June 18, 2020: India is digitalizing its bills of lading and other trade documentation workflows as one of the last missing elements within the country’s electronic Port Community System (PCS).

The PCS, offering the P-CaSo curated marketplace of specialized services, was built by Portall Infosystems, and they have integrated CargoX’s Platform for Blockchain Document Transfer (BDT).

The need for digitalized bill of lading
The Indian Port Community System has seen the rapid three-fold growth of users since 2018 when Portall successfully won the tender to modernize the PCS. The main goal was to improve India’s EODB rankings, reduce health risks, and avoid bottlenecks caused during the handling of a hitherto paper-intensive process for export-import (EXIM) cargo at their ports by digitalizing the processes.

The government of India started evaluating ways to implement electronic bills of lading, electronic delivery orders, certificates of origin, letters of credit, and other trade documentation across all EXIM transactions in India.

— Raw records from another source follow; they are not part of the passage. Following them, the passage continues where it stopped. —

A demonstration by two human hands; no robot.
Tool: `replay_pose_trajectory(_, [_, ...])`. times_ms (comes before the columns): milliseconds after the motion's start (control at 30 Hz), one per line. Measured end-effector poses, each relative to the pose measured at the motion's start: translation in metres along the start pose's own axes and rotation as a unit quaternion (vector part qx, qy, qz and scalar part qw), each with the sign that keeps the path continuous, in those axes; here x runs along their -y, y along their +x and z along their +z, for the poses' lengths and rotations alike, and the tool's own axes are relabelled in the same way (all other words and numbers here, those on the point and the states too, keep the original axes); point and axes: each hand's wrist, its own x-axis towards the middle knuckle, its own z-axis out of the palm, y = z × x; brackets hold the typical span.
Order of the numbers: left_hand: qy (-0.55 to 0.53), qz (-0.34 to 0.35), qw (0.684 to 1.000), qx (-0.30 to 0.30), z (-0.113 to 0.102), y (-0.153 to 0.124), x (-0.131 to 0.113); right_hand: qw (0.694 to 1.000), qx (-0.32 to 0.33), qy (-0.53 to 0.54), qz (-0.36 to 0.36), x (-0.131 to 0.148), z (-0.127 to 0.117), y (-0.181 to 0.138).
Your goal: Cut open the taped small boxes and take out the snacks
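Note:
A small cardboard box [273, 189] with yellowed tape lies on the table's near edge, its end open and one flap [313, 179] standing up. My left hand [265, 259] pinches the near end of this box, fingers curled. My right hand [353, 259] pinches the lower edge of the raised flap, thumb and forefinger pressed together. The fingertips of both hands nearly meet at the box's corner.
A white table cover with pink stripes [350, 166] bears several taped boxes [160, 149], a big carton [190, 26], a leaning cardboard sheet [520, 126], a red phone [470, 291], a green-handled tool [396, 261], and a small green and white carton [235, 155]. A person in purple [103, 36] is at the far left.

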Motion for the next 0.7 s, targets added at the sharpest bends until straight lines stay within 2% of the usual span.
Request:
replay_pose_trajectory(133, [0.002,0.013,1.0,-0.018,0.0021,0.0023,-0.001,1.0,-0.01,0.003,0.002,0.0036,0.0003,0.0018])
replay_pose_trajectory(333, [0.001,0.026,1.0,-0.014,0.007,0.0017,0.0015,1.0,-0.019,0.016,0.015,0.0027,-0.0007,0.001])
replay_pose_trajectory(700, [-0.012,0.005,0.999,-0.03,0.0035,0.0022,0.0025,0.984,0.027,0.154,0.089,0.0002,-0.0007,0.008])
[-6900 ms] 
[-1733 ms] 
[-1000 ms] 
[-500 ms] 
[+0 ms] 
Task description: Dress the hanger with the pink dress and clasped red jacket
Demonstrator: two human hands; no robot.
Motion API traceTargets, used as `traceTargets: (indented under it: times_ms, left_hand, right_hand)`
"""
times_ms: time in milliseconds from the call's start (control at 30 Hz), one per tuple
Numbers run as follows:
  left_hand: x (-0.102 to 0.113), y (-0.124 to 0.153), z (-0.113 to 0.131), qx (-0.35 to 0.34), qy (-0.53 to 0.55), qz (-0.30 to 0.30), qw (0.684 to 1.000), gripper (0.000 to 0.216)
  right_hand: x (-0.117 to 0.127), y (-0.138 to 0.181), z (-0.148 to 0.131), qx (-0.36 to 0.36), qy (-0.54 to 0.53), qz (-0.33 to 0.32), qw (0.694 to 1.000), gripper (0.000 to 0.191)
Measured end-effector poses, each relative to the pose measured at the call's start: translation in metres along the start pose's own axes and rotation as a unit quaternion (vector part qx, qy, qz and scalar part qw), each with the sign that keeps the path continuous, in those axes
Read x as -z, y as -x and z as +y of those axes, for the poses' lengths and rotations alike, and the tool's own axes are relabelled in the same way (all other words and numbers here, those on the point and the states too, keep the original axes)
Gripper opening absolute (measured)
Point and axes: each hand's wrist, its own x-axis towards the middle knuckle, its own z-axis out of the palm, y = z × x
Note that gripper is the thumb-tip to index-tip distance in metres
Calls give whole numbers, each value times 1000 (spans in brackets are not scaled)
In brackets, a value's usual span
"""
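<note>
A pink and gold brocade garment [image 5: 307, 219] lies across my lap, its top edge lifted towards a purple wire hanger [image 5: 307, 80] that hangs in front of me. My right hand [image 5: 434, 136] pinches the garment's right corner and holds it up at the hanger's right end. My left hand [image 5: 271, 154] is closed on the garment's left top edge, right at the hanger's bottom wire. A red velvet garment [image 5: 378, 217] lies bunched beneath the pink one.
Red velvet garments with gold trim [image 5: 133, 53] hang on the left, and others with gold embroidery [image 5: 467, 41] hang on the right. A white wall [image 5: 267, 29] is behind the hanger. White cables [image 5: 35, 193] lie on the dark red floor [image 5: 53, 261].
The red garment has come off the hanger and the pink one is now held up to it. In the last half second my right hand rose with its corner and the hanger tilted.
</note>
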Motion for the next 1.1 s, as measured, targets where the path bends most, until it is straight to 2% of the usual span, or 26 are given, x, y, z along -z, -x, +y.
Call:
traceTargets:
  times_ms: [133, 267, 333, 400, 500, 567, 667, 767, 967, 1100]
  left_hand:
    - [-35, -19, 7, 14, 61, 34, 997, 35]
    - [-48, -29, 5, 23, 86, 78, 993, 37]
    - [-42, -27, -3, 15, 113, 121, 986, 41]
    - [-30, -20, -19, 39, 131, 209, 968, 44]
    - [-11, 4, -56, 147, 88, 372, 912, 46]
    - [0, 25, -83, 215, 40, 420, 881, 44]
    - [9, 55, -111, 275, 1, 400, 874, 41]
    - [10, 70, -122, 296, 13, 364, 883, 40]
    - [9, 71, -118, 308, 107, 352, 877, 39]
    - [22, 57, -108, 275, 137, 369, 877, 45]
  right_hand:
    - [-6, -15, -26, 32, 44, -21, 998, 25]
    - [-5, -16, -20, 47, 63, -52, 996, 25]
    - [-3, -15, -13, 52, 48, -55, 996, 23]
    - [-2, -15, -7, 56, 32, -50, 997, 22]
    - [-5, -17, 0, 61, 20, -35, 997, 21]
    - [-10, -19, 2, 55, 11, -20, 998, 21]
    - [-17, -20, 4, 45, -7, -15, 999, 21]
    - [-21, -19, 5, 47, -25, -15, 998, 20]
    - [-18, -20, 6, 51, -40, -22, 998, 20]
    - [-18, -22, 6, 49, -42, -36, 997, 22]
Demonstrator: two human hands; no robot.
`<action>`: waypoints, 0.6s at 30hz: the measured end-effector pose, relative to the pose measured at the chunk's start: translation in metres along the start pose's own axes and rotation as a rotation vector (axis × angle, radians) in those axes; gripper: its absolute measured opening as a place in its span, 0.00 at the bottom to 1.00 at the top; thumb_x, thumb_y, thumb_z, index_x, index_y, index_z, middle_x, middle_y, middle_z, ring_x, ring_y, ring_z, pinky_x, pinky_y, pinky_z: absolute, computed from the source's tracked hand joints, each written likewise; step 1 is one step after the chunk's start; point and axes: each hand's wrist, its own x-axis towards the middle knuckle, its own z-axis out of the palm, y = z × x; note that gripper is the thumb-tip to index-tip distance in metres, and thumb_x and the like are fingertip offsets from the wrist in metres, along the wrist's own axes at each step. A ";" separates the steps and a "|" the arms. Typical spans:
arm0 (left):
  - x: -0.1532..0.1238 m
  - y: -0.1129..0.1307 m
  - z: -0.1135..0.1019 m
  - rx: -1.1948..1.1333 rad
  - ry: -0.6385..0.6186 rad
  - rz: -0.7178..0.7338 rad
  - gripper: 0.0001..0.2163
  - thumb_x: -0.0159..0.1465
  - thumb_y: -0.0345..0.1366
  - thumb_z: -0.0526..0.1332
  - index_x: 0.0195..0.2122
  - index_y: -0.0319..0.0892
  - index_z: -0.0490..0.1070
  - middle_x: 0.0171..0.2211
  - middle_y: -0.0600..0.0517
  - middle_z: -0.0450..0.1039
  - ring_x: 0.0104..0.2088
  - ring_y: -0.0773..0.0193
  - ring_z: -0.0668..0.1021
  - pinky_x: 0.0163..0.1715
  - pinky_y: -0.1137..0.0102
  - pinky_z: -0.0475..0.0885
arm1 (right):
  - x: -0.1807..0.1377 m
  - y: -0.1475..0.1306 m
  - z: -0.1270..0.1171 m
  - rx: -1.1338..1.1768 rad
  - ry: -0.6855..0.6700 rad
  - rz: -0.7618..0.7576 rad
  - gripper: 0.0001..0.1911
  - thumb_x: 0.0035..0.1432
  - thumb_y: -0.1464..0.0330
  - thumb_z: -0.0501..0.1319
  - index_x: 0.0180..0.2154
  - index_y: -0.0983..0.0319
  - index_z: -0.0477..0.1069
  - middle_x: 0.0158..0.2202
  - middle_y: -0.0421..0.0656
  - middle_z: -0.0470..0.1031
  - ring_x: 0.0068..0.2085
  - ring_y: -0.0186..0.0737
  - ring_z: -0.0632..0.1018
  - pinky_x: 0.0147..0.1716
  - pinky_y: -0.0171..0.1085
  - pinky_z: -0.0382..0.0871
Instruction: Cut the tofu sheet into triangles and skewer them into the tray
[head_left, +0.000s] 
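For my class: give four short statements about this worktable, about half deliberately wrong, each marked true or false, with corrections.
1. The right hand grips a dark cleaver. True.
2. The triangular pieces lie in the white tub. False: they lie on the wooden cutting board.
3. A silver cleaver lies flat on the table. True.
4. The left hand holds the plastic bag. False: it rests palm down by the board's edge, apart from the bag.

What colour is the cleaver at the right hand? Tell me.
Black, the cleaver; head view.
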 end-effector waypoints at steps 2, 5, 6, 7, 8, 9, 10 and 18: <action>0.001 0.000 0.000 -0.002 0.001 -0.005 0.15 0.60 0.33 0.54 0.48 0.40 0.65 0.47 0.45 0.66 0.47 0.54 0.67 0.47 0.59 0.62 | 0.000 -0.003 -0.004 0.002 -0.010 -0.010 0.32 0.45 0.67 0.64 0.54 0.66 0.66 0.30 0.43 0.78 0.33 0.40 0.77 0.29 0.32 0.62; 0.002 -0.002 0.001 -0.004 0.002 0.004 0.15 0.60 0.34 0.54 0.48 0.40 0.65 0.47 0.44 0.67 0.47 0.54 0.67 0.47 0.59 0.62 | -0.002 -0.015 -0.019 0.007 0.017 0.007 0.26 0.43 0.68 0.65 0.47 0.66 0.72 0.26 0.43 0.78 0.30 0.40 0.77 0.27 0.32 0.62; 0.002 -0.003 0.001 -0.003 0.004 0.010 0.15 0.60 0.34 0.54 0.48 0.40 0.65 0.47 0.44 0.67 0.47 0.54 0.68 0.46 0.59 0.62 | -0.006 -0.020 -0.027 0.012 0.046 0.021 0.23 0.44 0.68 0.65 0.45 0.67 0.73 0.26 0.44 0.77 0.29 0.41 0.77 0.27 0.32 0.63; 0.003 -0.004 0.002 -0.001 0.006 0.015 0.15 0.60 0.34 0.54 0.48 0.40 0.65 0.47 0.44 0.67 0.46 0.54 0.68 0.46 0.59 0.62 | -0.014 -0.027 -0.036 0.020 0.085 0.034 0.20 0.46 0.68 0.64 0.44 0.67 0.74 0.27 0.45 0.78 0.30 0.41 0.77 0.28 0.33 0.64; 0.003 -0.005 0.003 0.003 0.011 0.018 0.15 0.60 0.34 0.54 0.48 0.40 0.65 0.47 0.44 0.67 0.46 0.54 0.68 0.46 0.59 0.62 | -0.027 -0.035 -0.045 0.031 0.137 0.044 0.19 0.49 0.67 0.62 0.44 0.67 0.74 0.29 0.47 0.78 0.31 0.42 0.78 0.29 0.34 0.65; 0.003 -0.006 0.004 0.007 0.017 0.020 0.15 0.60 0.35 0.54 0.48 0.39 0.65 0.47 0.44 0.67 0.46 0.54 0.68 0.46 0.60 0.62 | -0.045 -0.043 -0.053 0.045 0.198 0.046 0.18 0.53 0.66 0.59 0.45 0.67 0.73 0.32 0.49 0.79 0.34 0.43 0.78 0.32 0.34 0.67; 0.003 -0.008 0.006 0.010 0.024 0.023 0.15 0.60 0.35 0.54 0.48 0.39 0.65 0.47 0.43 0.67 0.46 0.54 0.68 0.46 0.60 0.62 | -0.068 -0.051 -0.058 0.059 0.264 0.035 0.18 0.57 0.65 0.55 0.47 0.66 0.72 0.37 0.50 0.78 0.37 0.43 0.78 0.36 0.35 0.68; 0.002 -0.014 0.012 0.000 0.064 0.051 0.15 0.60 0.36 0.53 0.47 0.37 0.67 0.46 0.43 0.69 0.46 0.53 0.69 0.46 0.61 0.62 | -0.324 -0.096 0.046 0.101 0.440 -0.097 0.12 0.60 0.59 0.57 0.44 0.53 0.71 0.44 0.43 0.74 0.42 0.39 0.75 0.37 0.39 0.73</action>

CargoX and Portall Infosystems have entered into a partnership to digitalize the processing of bills of lading and the transfer of trade documents. The CargoX platform can be accessed by stakeholders through the P-CaSo services marketplace, integrated into PCS 1x.

The dozen major ports in India handle approximately 60 percent of the country’s total cargo traffic. In 2019-20 that was close to 705 million tonnes of cargo, and 20,837 vessels that were handled by these ports.

Portall's PCS
Portall has built the Indian Port Community System from the ground up within a record time of 6 months, with complete implementation in 13 major Indian ports - it is currently operational in 19 ports with 16,000+ corporate stakeholders. The B2B marketplace (P-CaSo) for the ecosystem is integrated into the Indian Port Community System to bring various niche services with curated service partners, including services such as blockchain document transfer (BDT).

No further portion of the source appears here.